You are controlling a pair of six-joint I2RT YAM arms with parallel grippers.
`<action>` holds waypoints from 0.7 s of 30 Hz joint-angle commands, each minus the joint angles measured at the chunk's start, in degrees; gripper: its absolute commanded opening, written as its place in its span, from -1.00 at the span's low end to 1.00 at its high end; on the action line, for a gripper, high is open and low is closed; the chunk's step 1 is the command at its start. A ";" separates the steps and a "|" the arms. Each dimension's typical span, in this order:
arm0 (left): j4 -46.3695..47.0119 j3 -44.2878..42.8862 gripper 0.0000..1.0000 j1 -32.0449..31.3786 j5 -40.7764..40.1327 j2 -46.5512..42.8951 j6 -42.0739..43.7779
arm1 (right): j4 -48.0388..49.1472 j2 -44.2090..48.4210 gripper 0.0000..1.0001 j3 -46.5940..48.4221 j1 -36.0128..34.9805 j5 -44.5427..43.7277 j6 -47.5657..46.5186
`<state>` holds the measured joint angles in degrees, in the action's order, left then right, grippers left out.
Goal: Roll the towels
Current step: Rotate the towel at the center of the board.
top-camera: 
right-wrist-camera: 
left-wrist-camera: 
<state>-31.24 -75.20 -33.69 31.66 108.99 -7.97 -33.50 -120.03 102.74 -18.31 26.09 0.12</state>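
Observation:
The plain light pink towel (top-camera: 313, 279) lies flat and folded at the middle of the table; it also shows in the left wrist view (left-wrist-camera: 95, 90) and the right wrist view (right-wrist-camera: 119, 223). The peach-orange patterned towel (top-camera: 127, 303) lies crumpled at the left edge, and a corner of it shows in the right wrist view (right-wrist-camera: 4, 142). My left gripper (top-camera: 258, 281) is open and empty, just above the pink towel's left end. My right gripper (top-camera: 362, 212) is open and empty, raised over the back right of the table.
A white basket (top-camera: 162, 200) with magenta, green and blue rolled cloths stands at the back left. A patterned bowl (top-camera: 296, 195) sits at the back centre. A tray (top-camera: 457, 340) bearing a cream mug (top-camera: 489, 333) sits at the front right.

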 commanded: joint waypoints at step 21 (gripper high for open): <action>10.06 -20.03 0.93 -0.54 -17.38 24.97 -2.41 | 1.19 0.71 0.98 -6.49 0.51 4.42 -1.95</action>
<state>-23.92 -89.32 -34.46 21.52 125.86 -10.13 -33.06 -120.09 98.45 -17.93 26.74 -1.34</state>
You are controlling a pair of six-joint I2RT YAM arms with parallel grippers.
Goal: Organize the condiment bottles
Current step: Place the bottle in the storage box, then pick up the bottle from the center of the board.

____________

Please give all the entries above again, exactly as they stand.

Solution to the problem —
You are controlling a pair of six-joint I2RT YAM arms with parallel grippers.
`<action>` holds waypoints from 0.7 s of 30 Hz joint-angle commands, each minus the joint angles measured at the chunk's start, in degrees; gripper: its absolute commanded opening, written as its place in its span, from -1.00 at the span's low end to 1.00 at its high end; on the action line, for a gripper, high is open and low is closed; the chunk's step 1 is the command at its start. A ";" separates the steps and a "|" the arms. Each dimension's typical span, in this order:
arm0 (left): j4 -46.3695..47.0119 j3 -44.2878..42.8862 gripper 0.0000..1.0000 j1 -32.0449..31.3786 j5 -40.7764..40.1327 j2 -46.5512..42.8951 j6 -42.0739..43.7779
arm1 (right): j4 -48.0388..49.1472 j2 -44.2090..48.4210 gripper 0.0000..1.0001 j3 -46.5940..48.4221 j1 -36.0128..34.9805 j5 -44.5427..43.7277 j6 -47.5657..46.5186
`<state>` holds the measured joint angles in degrees, in the action's order, left then right, grippers left out.
Goal: Roll the towels
Current step: Rotate the towel at the center of the board.
top-camera: 
right-wrist-camera: 
left-wrist-camera: 
<state>-31.24 -75.20 -33.69 31.66 108.99 -7.97 -33.50 -120.03 102.74 -18.31 26.09 0.12</state>
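Observation:
The plain light pink towel (top-camera: 313, 279) lies flat and folded at the middle of the table; it also shows in the left wrist view (left-wrist-camera: 95, 90) and the right wrist view (right-wrist-camera: 119, 223). The peach-orange patterned towel (top-camera: 127, 303) lies crumpled at the left edge, and a corner of it shows in the right wrist view (right-wrist-camera: 4, 142). My left gripper (top-camera: 258, 281) is open and empty, just above the pink towel's left end. My right gripper (top-camera: 362, 212) is open and empty, raised over the back right of the table.
A white basket (top-camera: 162, 200) with magenta, green and blue rolled cloths stands at the back left. A patterned bowl (top-camera: 296, 195) sits at the back centre. A tray (top-camera: 457, 340) bearing a cream mug (top-camera: 489, 333) sits at the front right.
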
 commanded: joint waypoints at step 21 (gripper high for open): <action>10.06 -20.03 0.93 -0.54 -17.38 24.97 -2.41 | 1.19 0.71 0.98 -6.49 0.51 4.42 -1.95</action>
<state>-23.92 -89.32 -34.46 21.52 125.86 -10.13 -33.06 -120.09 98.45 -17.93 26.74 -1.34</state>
You are controlling a pair of six-joint I2RT YAM arms with parallel grippers.
Goal: Organize the condiment bottles
Current step: Place the bottle in the storage box, then pick up the bottle from the center of the board.

Nothing else remains for this exercise.